The motto of the Ottoman Empire was: Devlet-i Ebed-müddet ("Eternal State"). Over the centuries, this state has grown with new territories, reaching its maximum size at the turn of the XVI-XVII centuries.
Sick man of Europe
However, the laws of historical development are inexorable, and since the end of the XNUMXth century this state was in a state of permanent crisis. Attempts at modernization, undertaken by some sultans (Ahmed III, Mahmud I, Mustafa III, Selim III, Mahmud II, etc.), met with resistance in archaic Turkish society and did not have much success. Torn apart by internal contradictions, the Ottoman Empire suffered military defeats and lost region after region.
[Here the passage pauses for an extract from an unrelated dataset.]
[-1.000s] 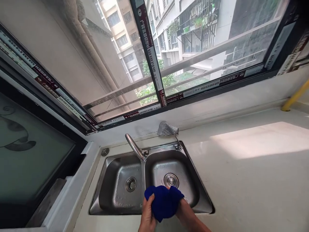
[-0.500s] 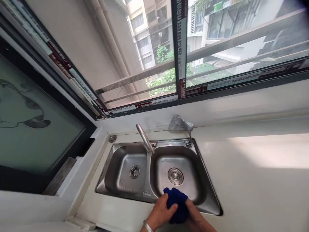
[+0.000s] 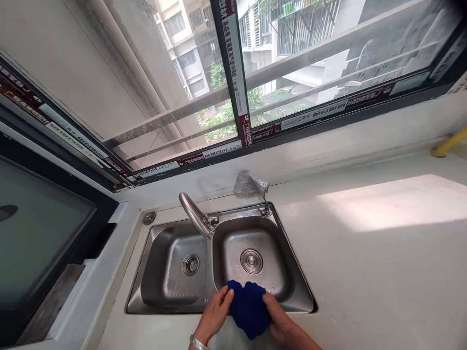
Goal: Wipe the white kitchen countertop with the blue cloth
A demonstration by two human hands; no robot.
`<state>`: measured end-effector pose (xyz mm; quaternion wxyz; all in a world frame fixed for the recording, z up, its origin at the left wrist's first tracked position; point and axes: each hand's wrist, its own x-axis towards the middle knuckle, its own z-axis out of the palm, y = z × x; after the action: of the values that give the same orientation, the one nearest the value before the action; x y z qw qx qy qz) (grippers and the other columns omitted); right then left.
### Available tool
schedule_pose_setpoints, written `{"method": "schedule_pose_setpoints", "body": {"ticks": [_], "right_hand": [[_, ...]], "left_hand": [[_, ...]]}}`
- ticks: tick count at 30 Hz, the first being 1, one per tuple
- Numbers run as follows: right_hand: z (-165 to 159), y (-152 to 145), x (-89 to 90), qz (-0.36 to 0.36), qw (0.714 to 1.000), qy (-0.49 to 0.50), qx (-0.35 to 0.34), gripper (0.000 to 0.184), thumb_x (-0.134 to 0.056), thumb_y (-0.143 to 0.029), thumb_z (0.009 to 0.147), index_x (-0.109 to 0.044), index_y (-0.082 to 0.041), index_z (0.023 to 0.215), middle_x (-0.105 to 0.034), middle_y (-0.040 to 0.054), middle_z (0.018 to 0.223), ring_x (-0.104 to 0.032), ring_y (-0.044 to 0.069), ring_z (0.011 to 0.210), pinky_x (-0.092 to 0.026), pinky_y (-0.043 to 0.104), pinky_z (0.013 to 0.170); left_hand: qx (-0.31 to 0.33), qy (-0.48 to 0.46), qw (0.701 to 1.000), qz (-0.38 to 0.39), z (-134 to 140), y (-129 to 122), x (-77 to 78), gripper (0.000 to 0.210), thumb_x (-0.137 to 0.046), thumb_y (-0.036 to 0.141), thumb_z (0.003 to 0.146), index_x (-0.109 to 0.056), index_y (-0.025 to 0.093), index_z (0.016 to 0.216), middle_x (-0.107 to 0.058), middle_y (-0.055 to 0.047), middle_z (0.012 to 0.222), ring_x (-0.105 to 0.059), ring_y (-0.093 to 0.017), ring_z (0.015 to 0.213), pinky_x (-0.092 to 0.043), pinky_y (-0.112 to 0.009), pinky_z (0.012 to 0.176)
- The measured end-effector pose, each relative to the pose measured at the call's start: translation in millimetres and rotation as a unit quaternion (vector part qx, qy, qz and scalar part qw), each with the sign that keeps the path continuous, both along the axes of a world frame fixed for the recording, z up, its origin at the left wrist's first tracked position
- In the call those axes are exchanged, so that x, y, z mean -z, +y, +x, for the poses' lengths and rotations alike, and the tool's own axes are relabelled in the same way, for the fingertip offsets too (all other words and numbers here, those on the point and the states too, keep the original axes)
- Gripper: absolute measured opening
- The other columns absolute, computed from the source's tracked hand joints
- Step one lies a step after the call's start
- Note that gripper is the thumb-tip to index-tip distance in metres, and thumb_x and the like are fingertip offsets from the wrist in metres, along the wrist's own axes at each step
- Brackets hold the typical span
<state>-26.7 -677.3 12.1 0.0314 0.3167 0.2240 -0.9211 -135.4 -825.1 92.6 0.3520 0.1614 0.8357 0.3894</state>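
A dark blue cloth is stretched between my two hands above the front edge of the sink. Its left side is pinched by my left hand, with the thumb on top and a silver bracelet at the wrist. On the opposite side, my right hand grips the cloth's edge; part of its fingers is hidden behind the fabric. The right basin lies just beyond the cloth, with a round drain strainer in its floor and water drops on the steel.
A curved faucet stands behind the divider, its spout over it. The left basin has an open drain. A silver mesh cloth hangs over the soap dispenser. White countertop extends right; a yellow pipe rises at the far right.
The bunched blue cloth is now spread wider, and my hands have moved apart. The view has shifted to the right, bringing the yellow pipe into sight.
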Motion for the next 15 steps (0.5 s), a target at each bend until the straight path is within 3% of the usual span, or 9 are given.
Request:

On the eve of the Crimean War, Russian Emperor Nicholas I, in a conversation with British Ambassador Seymour, aptly noted:
"Turkey is the sick man of Europe."
This aphoristic stamp was almost officially used by diplomats from different countries until the complete collapse and disintegration of this empire. Which is reflected in numerous cartoons. At this time (during the Bosnian crisis), Turkey silently watches as Austria-Hungary drags Herzegovina to itself, and Russia - Bulgaria:
And this is how Great Britain and Russia persuade Turkey to conclude an alliance with one of these countries:
And here Sultan Abdul Hamid II, watching Nicholas II and British Prime Minister Robert Gascoigne-Cecil help the Japanese Emperor Meiji feed the Chinese Empress Tsixi with cannonballs from the International Pill Box, rejoices:
“Glory be to Allah, we found another“ sick person ”! Maybe they'll lag behind me a little. "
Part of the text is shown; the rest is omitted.